Entries supplied:

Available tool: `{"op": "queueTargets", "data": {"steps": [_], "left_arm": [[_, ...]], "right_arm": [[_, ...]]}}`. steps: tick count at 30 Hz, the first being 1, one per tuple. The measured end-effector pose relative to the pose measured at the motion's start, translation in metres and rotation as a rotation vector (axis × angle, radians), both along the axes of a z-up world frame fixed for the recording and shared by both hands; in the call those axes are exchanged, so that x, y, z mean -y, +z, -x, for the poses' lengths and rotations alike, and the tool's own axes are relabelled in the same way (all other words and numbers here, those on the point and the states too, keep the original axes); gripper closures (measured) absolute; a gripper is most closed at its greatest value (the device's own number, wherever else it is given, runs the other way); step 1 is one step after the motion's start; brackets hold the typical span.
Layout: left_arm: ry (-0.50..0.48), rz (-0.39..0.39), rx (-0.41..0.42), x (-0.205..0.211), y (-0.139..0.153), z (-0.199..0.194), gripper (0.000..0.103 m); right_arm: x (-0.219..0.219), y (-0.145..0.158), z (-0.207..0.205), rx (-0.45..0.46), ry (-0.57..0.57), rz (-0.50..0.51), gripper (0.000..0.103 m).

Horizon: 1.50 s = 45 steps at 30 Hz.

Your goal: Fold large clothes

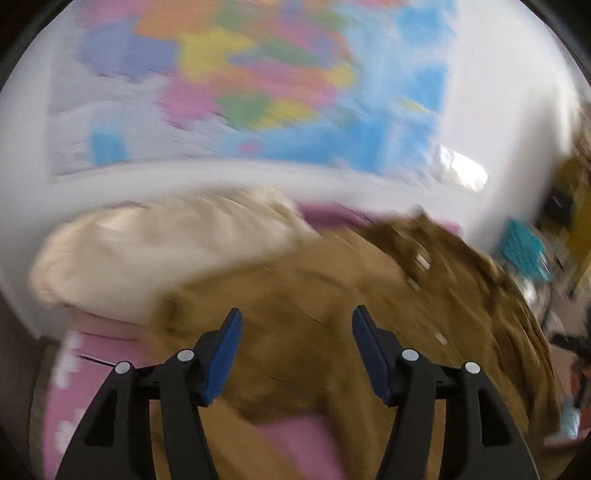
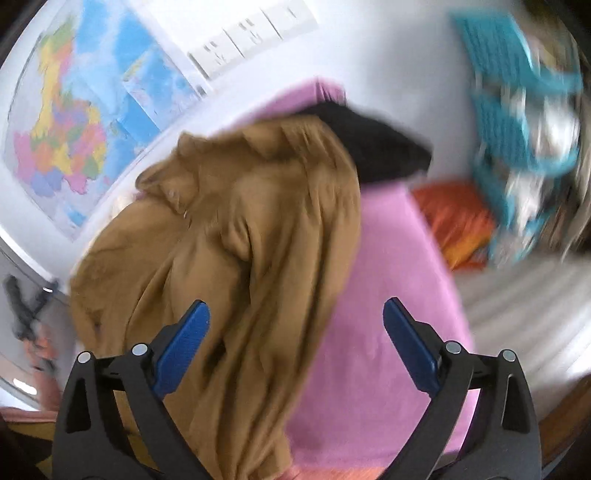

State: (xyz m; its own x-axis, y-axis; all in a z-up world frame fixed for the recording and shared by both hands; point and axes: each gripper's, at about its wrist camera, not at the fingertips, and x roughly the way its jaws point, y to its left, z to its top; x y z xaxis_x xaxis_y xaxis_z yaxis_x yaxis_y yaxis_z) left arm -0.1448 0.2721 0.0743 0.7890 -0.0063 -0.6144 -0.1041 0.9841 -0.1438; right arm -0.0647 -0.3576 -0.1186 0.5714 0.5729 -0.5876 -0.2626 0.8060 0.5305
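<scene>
Left gripper (image 1: 297, 349) jaws open over the tan garment (image 1: 314, 302), nothing held. Right gripper (image 2: 295, 345) jaws spread wide, empty, above tan garment and pink sheet (image 2: 388, 295).

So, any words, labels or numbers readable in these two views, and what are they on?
None can be read.
Map: print too small and blurred.
White panels beside the map: dark marks, unreadable.
Brown garment: pale tags, blurred, no text made out.
</scene>
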Motion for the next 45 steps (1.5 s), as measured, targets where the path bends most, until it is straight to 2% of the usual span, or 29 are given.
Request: {"op": "queueTargets", "data": {"steps": [2, 3, 4, 5, 6, 7, 11, 12, 14, 16, 20, 21, 22, 24, 25, 26, 28, 30, 31, 32, 34, 35, 36, 37, 38, 40, 42, 44, 45], "left_arm": [[-0.098, 0.035, -0.047, 0.032, -0.017, -0.014, 0.044], [-0.132, 0.048, -0.065, 0.042, -0.024, -0.020, 0.044], [-0.166, 0.069, -0.085, 0.052, -0.032, -0.026, 0.044], [-0.213, 0.091, -0.123, 0.066, -0.042, -0.035, 0.044], [-0.238, 0.097, -0.141, 0.075, -0.048, -0.039, 0.044], [-0.266, 0.105, -0.158, 0.084, -0.054, -0.044, 0.044], [-0.366, 0.091, -0.204, 0.120, -0.069, -0.050, 0.044], [-0.387, 0.076, -0.209, 0.127, -0.070, -0.051, 0.044], [-0.392, 0.056, -0.211, 0.133, -0.073, -0.050, 0.044], [-0.370, 0.060, -0.227, 0.130, -0.078, -0.052, 0.044], [-0.289, 0.030, -0.261, 0.117, -0.090, -0.048, 0.044], [-0.272, 0.034, -0.266, 0.111, -0.092, -0.045, 0.044], [-0.257, 0.040, -0.269, 0.104, -0.093, -0.042, 0.044], [-0.223, 0.039, -0.271, 0.091, -0.092, -0.033, 0.044], [-0.207, 0.041, -0.270, 0.083, -0.092, -0.027, 0.044], [-0.195, 0.046, -0.269, 0.076, -0.091, -0.022, 0.044], [-0.177, 0.059, -0.257, 0.063, -0.087, -0.010, 0.041], [-0.138, 0.058, -0.248, 0.050, -0.084, 0.004, 0.038], [-0.115, 0.066, -0.244, 0.043, -0.084, 0.010, 0.035], [-0.090, 0.097, -0.244, 0.032, -0.085, 0.016, 0.034], [-0.079, 0.177, -0.250, 0.016, -0.091, 0.027, 0.030], [-0.085, 0.208, -0.256, 0.013, -0.095, 0.029, 0.028], [-0.083, 0.237, -0.270, 0.010, -0.101, 0.032, 0.024], [-0.087, 0.252, -0.285, 0.011, -0.107, 0.033, 0.021], [-0.104, 0.263, -0.295, 0.013, -0.111, 0.034, 0.021], [-0.180, 0.287, -0.309, 0.027, -0.118, 0.033, 0.020], [-0.224, 0.285, -0.312, 0.039, -0.121, 0.030, 0.020], [-0.258, 0.301, -0.331, 0.051, -0.125, 0.026, 0.027], [-0.250, 0.288, -0.339, 0.054, -0.126, 0.025, 0.047]], "right_arm": [[0.004, -0.018, 0.006, -0.041, 0.056, -0.098, 0.012], [0.003, -0.024, 0.011, -0.045, 0.083, -0.124, 0.029], [0.003, -0.026, 0.014, -0.043, 0.100, -0.139, 0.063], [0.003, -0.027, 0.015, -0.044, 0.126, -0.157, 0.079], [0.005, -0.024, 0.017, -0.030, 0.119, -0.127, 0.092], [0.009, -0.013, 0.019, 0.010, 0.108, -0.068, 0.096], [0.042, 0.038, 0.020, 0.122, -0.016, 0.081, 0.097], [0.051, 0.055, 0.018, 0.159, -0.089, 0.193, 0.097], [0.061, 0.068, 0.007, 0.177, -0.159, 0.340, 0.096], [0.069, 0.061, -0.009, 0.130, -0.176, 0.367, 0.089], [0.071, 0.013, -0.045, -0.037, -0.249, 0.504, 0.074], [0.072, 0.007, -0.046, -0.055, -0.274, 0.489, 0.067], [0.075, 0.006, -0.045, -0.053, -0.284, 0.459, 0.056], [0.071, 0.016, -0.027, 0.016, -0.276, 0.360, 0.038], [0.061, 0.026, -0.011, 0.079, -0.249, 0.323, 0.029], [0.051, 0.034, -0.002, 0.111, -0.204, 0.285, 0.025], [0.019, 0.042, 0.024, 0.162, -0.012, 0.168, 0.020], [-0.014, 0.038, 0.042, 0.173, 0.150, 0.123, 0.014], [-0.022, 0.036, 0.046, 0.168, 0.192, 0.108, 0.009], [-0.039, 0.027, 0.053, 0.147, 0.262, 0.079, 0.008], [-0.058, 0.014, 0.059, 0.121, 0.316, 0.084, 0.007], [-0.062, 0.009, 0.058, 0.103, 0.323, 0.092, 0.007], [-0.065, -0.001, 0.056, 0.068, 0.325, 0.093, 0.012], [-0.065, -0.006, 0.052, 0.043, 0.329, 0.073, 0.033], [-0.064, -0.013, 0.049, -0.005, 0.334, 0.023, 0.046], [-0.060, -0.013, 0.049, -0.021, 0.312, -0.020, 0.083], [-0.050, -0.003, 0.060, 0.002, 0.328, -0.147, 0.097], [-0.044, 0.012, 0.075, 0.037, 0.338, -0.219, 0.098], [-0.040, 0.018, 0.082, 0.055, 0.342, -0.239, 0.098]]}}
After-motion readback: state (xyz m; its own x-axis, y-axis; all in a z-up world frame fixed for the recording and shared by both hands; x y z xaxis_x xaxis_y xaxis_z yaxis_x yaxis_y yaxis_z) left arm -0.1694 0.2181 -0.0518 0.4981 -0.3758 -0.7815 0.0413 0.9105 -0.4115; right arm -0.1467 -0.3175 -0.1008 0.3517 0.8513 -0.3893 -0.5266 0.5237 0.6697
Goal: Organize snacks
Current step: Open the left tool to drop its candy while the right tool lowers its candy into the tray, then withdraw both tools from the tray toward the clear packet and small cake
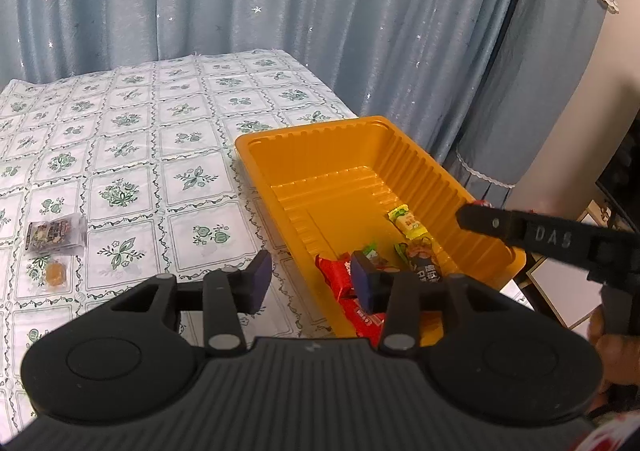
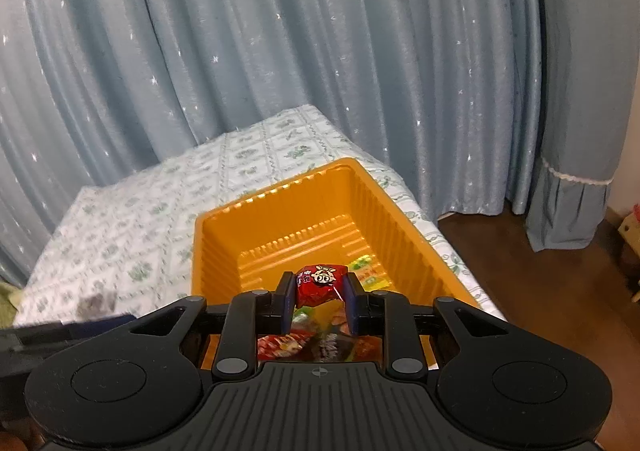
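An orange ribbed tray [image 1: 304,133] stands at the table's right edge and holds several wrapped snacks [image 1: 408,225]. My left gripper [image 1: 310,281] is open and empty, straddling the tray's near left wall. My right gripper [image 2: 318,301] is shut on a red wrapped candy [image 2: 320,283] with a cartoon cow face and holds it above the tray [image 2: 218,247]. In the left wrist view the right gripper [image 1: 474,217] reaches over the tray's right rim. A dark snack packet [image 1: 52,237] and a small orange candy [image 1: 56,273] lie on the cloth at left.
The table wears a white cloth with green floral squares [image 1: 132,155]. Blue star-patterned curtains [image 1: 280,3] hang close behind. Brown floor [image 2: 560,291] lies right of the table. A person's hand [image 1: 614,351] holds the right gripper's handle.
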A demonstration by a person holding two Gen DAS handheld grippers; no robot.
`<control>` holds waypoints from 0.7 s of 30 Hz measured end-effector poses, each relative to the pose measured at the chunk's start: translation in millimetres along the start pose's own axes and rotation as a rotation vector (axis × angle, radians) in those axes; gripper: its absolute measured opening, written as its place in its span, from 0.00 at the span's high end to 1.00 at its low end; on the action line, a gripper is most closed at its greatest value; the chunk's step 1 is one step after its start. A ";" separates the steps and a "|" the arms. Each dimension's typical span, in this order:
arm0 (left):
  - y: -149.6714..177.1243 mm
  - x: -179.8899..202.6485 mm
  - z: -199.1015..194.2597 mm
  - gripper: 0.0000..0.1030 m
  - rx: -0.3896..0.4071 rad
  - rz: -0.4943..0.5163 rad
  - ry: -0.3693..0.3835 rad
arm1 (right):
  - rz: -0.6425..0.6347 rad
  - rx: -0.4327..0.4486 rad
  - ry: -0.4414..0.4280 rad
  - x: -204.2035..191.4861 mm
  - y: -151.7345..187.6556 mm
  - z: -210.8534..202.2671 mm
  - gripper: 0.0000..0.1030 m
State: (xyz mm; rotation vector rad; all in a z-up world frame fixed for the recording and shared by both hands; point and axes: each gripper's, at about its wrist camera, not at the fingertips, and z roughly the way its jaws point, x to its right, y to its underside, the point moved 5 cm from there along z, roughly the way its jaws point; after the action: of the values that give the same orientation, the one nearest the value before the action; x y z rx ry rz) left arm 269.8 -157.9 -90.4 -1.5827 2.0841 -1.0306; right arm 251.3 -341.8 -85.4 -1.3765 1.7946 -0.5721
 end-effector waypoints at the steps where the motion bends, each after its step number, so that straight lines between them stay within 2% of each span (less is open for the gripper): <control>1: 0.5 -1.2 0.2 0.56 0.000 -0.002 -0.004 | 0.015 0.007 -0.015 0.5 -1.4 0.5 0.76; 4: 2.2 -4.7 -0.1 0.43 -0.002 -0.009 -0.017 | 0.041 0.015 -0.020 2.4 -4.6 1.1 0.75; 6: 4.1 -6.7 -1.6 0.39 -0.003 -0.012 -0.022 | 0.046 0.020 -0.015 3.6 -5.4 -0.4 0.66; 7: 4.9 -7.8 -2.8 0.38 -0.002 -0.015 -0.023 | 0.050 0.025 -0.013 4.5 -5.6 -1.9 0.57; 8: 5.9 -9.0 -4.3 0.38 -0.003 -0.020 -0.026 | 0.052 0.029 -0.013 5.1 -5.9 -3.6 0.52; 21: 19.3 -13.9 -46.1 0.28 0.026 -0.046 -0.036 | 0.066 0.029 0.030 14.4 3.0 -46.7 0.49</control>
State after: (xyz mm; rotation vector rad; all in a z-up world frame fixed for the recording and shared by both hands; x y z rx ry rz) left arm 231.5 -126.6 -74.7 -1.6324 2.0115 -1.0322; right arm 210.6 -359.5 -64.6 -1.2903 1.8415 -0.5835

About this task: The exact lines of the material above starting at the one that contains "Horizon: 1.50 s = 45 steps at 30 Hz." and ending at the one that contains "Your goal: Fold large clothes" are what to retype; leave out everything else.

Answer box:
Horizon: 1.50 s = 45 steps at 30 Hz.

Your goal: Fold large clothes

The response to the exercise has been completed.